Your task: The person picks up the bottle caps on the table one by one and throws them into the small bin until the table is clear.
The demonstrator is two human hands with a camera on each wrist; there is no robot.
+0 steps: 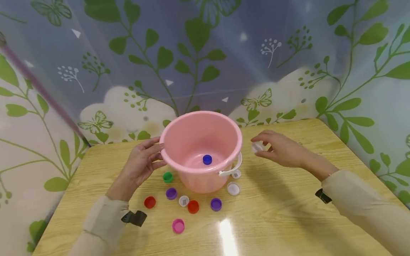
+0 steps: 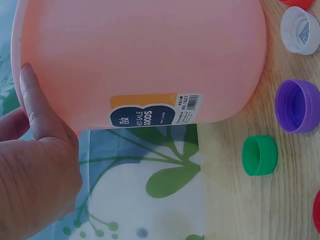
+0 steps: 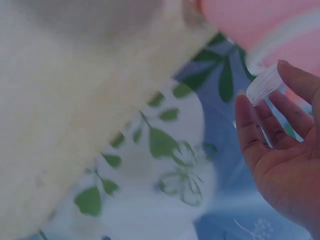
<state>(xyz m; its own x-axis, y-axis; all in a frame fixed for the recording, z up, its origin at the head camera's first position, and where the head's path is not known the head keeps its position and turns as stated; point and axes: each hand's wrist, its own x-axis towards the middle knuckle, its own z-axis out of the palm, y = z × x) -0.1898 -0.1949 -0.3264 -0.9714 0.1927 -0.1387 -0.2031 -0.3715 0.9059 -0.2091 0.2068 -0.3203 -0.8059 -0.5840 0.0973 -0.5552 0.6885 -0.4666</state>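
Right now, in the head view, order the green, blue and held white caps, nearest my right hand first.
1. White cap, pinched in your right hand.
2. Blue cap, inside the bucket.
3. Green cap, left of the bucket's base.

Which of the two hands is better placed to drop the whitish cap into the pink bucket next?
The right, I would say: the right hand pinches the whitish cap beside the pink bucket, while the left hand touches its rim.

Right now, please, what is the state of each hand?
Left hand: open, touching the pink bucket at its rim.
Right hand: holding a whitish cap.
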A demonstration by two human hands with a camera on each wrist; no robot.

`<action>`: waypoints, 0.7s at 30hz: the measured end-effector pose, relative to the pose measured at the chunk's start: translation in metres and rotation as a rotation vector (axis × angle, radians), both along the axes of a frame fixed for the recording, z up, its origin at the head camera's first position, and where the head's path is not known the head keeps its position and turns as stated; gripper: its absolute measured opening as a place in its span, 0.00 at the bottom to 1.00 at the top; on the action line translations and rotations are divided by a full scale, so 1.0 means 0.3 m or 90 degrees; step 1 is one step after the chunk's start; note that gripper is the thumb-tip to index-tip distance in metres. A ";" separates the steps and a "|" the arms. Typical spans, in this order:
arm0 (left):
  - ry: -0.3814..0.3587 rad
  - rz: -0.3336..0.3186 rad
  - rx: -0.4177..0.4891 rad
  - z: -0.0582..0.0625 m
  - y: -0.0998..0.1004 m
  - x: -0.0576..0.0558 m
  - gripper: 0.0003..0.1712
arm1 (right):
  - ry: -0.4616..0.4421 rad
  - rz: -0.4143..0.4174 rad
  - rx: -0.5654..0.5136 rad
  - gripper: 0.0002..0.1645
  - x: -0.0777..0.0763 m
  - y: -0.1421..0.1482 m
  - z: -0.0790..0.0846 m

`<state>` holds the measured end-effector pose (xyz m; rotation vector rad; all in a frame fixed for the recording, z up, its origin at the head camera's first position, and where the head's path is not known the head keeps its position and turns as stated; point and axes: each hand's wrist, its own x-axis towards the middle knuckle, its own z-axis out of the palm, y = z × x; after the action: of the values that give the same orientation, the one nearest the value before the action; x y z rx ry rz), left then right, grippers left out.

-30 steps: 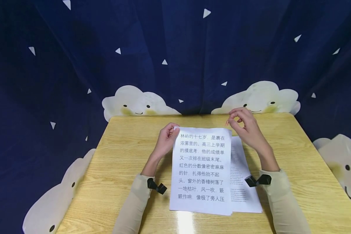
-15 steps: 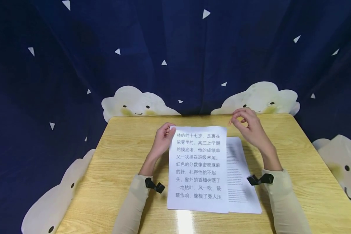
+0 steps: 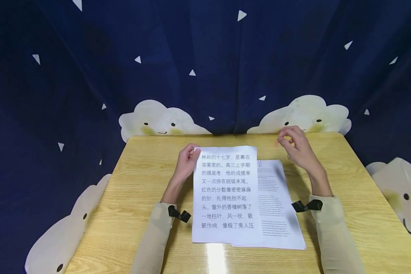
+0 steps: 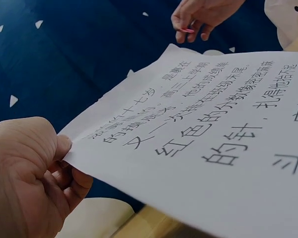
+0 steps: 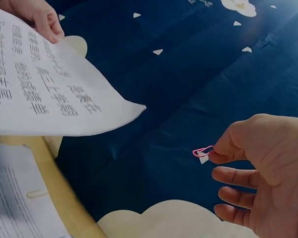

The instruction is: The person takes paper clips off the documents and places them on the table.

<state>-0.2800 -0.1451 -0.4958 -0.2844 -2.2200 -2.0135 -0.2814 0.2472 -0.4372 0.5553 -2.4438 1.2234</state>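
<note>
My left hand (image 3: 186,161) pinches the upper left corner of printed paper (image 3: 225,194) with large Chinese characters, held up above the table. In the left wrist view the thumb (image 4: 63,147) lies on top of the page and the curled fingers are beneath. To the right, my right hand (image 3: 296,148) is raised near the far edge, pinching a pink paper clip (image 5: 202,151) between thumb and forefinger; its other fingers are spread. Under and right of the held paper lie pages of small print (image 3: 277,213), with a paper clip (image 5: 37,194) on their top edge.
The wooden table (image 3: 140,182) carries the pages. Behind it hangs a dark blue curtain (image 3: 178,68) with white triangles and cloud faces. Dark wrist mounts (image 3: 307,206) sit on both sleeves.
The left hand has moved left with the held paper, uncovering more of the small-print pages and their clip. The right hand has shifted right with the pink paper clip.
</note>
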 end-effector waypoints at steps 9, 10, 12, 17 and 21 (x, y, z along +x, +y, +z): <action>-0.002 0.025 -0.002 -0.018 -0.036 -0.016 0.10 | -0.044 0.000 0.007 0.15 -0.043 0.026 -0.036; -0.004 0.028 -0.003 -0.021 -0.040 -0.019 0.10 | -0.050 0.000 0.007 0.16 -0.045 0.029 -0.039; -0.007 0.035 -0.005 -0.025 -0.048 -0.023 0.10 | -0.063 -0.002 0.007 0.16 -0.050 0.036 -0.047; -0.022 0.047 -0.011 -0.034 -0.064 -0.025 0.11 | -0.085 -0.007 0.002 0.16 -0.060 0.060 -0.076; -0.032 0.054 -0.013 -0.045 -0.075 -0.025 0.12 | -0.096 -0.008 -0.005 0.16 -0.069 0.084 -0.105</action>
<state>-0.2874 -0.1678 -0.5093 -0.1397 -2.2433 -1.9763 -0.3020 0.2723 -0.4686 0.4602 -2.5603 1.3124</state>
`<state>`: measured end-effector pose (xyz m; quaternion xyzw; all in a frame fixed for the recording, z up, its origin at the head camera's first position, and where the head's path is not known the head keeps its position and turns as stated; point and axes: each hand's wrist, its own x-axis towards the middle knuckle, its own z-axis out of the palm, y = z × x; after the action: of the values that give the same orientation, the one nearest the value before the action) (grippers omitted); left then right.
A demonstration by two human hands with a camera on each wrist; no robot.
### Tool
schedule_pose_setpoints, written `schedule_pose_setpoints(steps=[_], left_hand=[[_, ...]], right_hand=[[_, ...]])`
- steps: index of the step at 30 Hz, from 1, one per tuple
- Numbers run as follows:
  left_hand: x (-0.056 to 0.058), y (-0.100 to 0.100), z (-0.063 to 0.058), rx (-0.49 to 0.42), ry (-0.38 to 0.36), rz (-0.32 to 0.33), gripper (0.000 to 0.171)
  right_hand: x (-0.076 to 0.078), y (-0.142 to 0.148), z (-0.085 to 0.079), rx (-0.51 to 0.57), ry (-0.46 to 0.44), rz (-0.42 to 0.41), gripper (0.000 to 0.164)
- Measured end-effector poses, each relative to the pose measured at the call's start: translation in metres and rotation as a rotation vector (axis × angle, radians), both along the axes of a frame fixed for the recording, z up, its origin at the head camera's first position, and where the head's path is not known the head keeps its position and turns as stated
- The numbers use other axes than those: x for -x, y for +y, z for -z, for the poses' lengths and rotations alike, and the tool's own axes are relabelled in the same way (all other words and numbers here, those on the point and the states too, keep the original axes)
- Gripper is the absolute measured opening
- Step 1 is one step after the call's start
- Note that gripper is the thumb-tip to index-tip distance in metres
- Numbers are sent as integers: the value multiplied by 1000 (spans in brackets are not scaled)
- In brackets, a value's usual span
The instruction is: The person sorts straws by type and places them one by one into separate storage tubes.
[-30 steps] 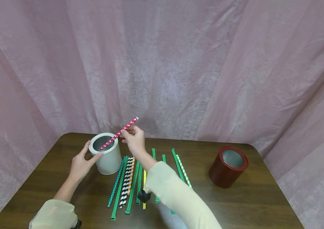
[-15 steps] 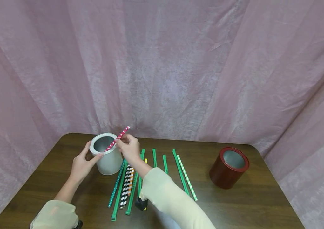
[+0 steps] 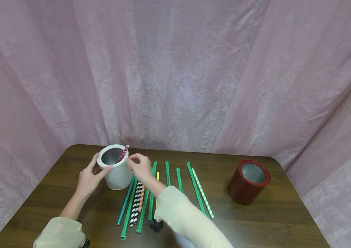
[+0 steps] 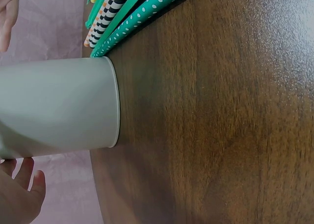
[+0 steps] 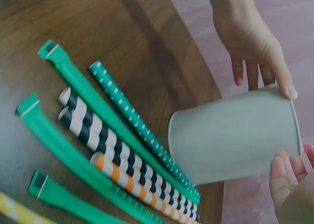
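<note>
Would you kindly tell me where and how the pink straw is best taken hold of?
The pink straw is probably best pinched near its top end, coming from above on the person's right: it is thin, tilts that way, and only that end sticks out of the white can.

Pink straw (image 3: 124,153) deeper in can (image 3: 117,178)
</note>
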<state>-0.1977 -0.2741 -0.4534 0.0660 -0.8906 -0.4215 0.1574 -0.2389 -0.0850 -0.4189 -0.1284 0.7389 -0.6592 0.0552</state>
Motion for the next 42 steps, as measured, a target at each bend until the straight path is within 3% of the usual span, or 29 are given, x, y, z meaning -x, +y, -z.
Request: schedule_pose_setpoints(steps=[8,15,26,36,42], left_hand=[[1,-1,-1,-27,8,0,79],[1,-3,-1,-40,8,-4,79],[2,-7,-4,-44,-24,5,80],[4,-8,-4,-45,-33,6,81],[6,-9,-3,-45,-24,8,81]], right_hand=[[7,22,11,-26,-40,-35,15],[11,48,32,-31,-59,-43,18],[14,87,53,-27,-90,-14,24],[-3,120,37,-103,-62,-23,21],[4,143,48,-176,-27,-54,22]])
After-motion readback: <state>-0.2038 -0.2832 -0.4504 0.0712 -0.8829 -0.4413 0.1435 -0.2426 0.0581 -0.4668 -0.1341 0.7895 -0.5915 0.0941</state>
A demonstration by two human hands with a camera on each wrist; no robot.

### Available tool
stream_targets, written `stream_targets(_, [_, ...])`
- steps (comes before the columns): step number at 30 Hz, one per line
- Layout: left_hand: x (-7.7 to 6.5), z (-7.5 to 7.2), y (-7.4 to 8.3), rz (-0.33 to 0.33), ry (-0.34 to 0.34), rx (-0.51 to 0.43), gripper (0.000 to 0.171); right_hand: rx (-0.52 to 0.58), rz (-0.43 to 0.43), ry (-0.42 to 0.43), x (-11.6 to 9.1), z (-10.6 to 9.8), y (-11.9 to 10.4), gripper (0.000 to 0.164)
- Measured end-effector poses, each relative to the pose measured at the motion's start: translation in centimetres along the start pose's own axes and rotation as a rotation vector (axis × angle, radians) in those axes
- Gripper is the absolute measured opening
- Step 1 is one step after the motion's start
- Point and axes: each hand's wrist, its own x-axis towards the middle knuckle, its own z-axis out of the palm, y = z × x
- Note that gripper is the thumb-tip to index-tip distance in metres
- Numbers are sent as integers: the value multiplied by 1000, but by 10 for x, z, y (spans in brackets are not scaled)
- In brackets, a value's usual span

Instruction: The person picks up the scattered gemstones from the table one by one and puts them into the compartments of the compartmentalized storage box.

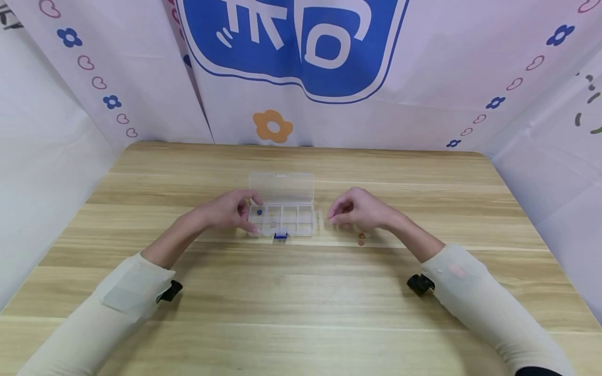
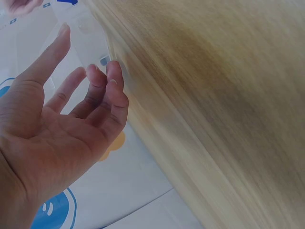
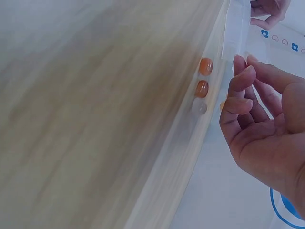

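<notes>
A clear plastic compartment box (image 1: 297,233) lies on the table with its lid (image 1: 282,189) folded back and a blue latch (image 1: 280,236) at its front. A dark blue bead (image 1: 259,212) sits in its left end; paler contents near it are too faint to tell. My left hand (image 1: 228,210) grips the box's left end, thumb at the front corner and index finger at the back. Just right of the box, my right hand (image 1: 359,209) brings thumb and index fingertips together; whether something small is between them is hidden. Near that hand lie orange beads (image 3: 202,89) and a clear bead (image 3: 199,106).
The wooden table (image 1: 282,303) runs back to a printed white cloth (image 1: 226,109). Some faint transparent pieces (image 1: 319,220) lie against the box's right side. Both forearms carry dark wrist devices (image 1: 420,283).
</notes>
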Motion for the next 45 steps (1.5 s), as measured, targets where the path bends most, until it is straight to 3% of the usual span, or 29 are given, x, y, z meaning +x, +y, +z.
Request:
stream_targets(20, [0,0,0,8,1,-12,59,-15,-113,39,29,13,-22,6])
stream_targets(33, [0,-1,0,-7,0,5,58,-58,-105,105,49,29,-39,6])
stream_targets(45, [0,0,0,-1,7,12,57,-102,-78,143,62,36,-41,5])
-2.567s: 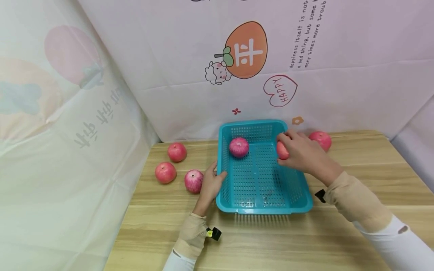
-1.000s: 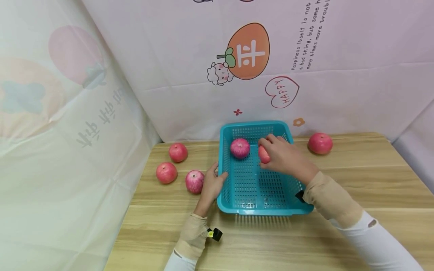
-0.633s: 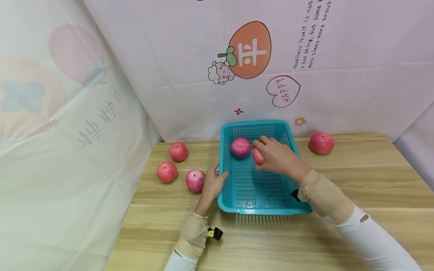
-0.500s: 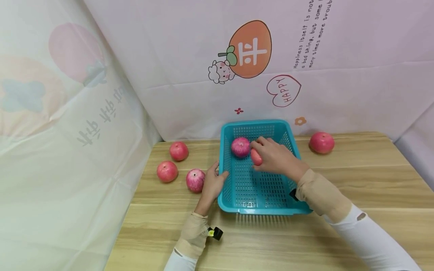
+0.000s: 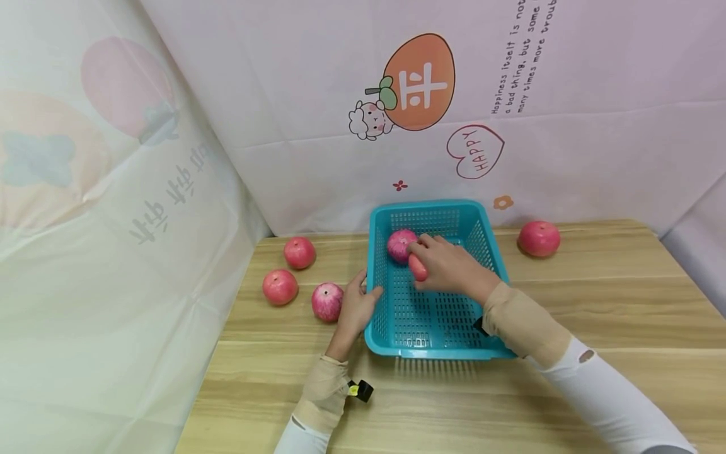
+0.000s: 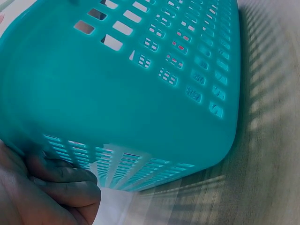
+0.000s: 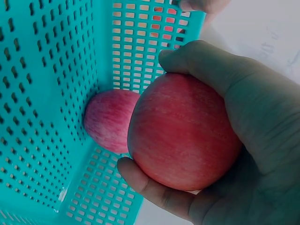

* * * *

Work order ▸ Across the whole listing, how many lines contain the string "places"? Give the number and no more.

Written response ▸ 2